** Data shown follows **

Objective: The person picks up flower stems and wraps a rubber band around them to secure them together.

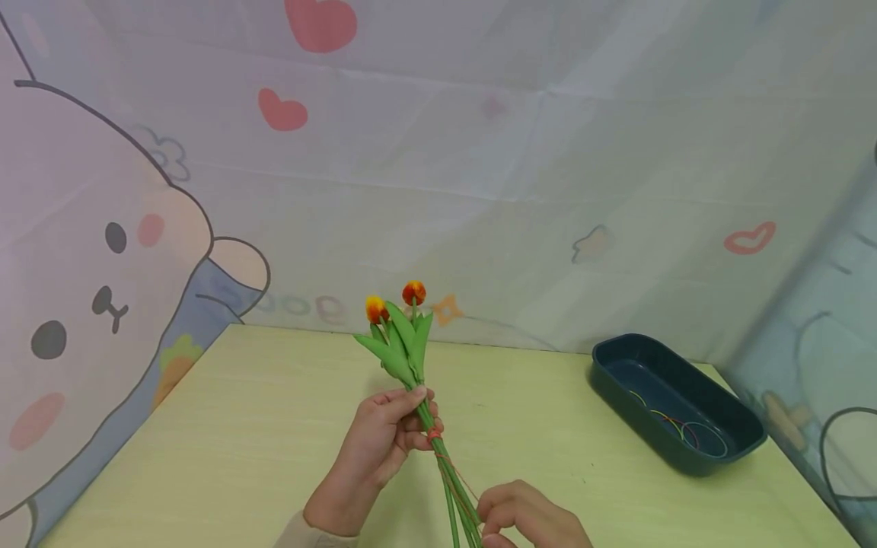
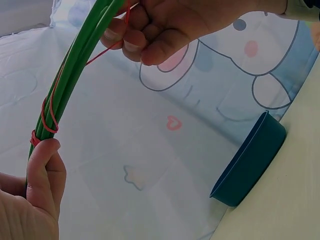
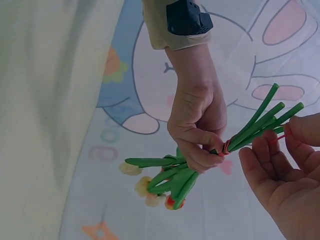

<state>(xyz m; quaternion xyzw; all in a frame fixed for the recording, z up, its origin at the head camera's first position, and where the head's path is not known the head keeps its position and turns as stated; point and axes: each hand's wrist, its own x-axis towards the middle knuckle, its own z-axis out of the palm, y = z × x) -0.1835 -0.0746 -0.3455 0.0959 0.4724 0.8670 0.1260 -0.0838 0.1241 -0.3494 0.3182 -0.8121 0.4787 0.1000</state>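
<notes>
My left hand [image 1: 380,438] grips a bunch of artificial tulips [image 1: 404,346] by the green stems, just below the leaves. Orange-red and yellow flower heads point up and away in the head view; paler ones also show in the right wrist view. A red rubber band [image 1: 434,434] is wound round the stems beside the left fingers. From there one loop stretches down along the stems to my right hand [image 1: 530,517]. Between thumb and fingers, the right hand [image 3: 287,187] pinches that loop near the cut ends of the stems.
On the right of the pale yellow table [image 1: 274,426] stands a dark blue plastic basin [image 1: 630,422]. Several thin coloured rubber bands [image 1: 685,434] lie in it. A cartoon-printed cloth [image 1: 466,152] hangs behind the table.
</notes>
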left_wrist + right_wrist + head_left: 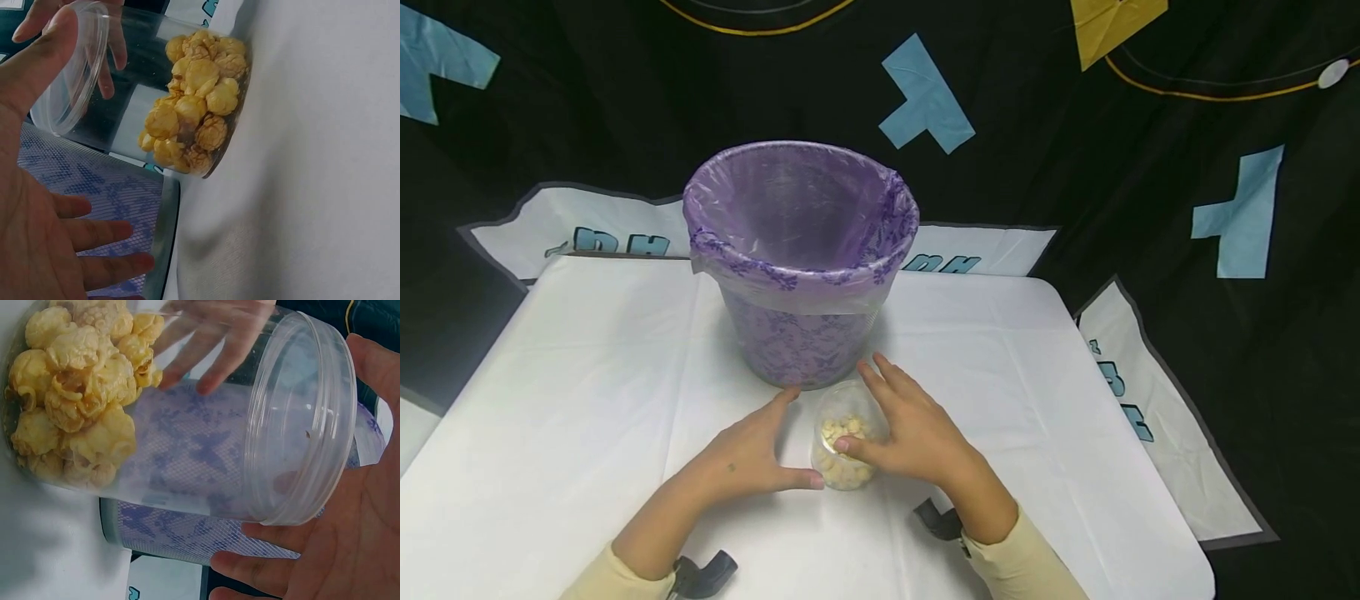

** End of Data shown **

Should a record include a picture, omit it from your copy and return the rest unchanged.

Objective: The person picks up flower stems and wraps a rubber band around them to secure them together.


<state>(xyz m; quaternion xyzw; all in a frame fixed for the recording, z up, its origin at the head camera's first position, and where the head's path is not known the head keeps its position and turns as stated; point and axes: each hand's wrist, its own x-axis towards the middle knuckle, its own z-axis out of the palm, y = z × x) -0.1835 -0.0746 -0.3455 0.0959 0.4724 0.8670 0.1260 -0.0838 0.1241 -0.3494 0.3182 -0.8121 0.4787 0.1000</state>
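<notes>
My left hand [image 1: 380,438] grips a bunch of artificial tulips [image 1: 404,346] by the green stems, just below the leaves. Orange-red and yellow flower heads point up and away in the head view; paler ones also show in the right wrist view. A red rubber band [image 1: 434,434] is wound round the stems beside the left fingers. From there one loop stretches down along the stems to my right hand [image 1: 530,517]. Between thumb and fingers, the right hand [image 3: 287,187] pinches that loop near the cut ends of the stems.
On the right of the pale yellow table [image 1: 274,426] stands a dark blue plastic basin [image 1: 630,422]. Several thin coloured rubber bands [image 1: 685,434] lie in it. A cartoon-printed cloth [image 1: 466,152] hangs behind the table.
</notes>
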left_wrist + right_wrist + head_left: 

Work on the exercise is finished.